→ **The data**:
◆ ◆ ◆ ◆ ◆ ◆ ◆

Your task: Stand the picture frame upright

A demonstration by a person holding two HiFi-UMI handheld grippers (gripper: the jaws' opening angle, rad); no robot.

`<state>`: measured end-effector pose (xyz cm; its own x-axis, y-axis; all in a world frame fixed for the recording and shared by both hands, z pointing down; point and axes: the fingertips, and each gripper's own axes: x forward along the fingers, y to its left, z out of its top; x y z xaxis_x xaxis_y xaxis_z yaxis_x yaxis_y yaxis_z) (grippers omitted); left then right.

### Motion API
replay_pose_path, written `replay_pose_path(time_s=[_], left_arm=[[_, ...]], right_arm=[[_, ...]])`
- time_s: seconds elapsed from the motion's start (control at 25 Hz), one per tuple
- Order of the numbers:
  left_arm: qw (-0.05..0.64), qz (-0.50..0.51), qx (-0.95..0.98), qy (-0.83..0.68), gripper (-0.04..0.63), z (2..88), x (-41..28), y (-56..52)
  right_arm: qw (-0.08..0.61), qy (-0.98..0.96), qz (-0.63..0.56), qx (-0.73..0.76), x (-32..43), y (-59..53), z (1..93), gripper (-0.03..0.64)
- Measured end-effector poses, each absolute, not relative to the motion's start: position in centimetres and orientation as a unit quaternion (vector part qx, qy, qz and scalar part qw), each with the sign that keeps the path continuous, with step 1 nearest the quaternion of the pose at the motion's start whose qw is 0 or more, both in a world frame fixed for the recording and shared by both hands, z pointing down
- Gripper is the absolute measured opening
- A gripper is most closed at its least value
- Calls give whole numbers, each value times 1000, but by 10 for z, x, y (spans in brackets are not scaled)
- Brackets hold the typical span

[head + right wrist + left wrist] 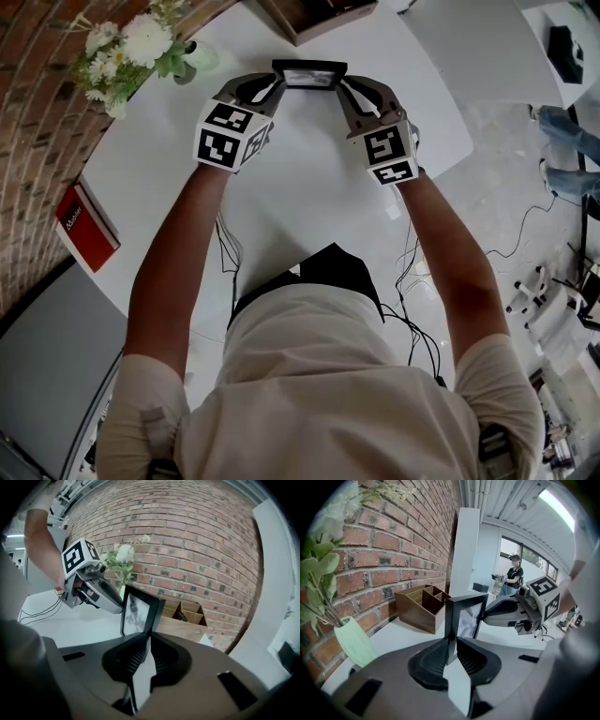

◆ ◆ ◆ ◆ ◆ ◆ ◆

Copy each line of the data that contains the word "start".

- time_s: seconds elapsed from the motion's start (control at 25 Hz), one per tuple
- Measured end-effector poses, each absolute, not relative to the motion's start: position in centimetres and orientation as a unit quaternion (vector part qx, qy, qz and scalar part qw), each with the sign that keeps the path continuous, with step 1 nearest the quaternion of the pose at the motion's start whose qw is 0 or more, both in a world frame fixed for the recording and shared by both hands, z pointing down

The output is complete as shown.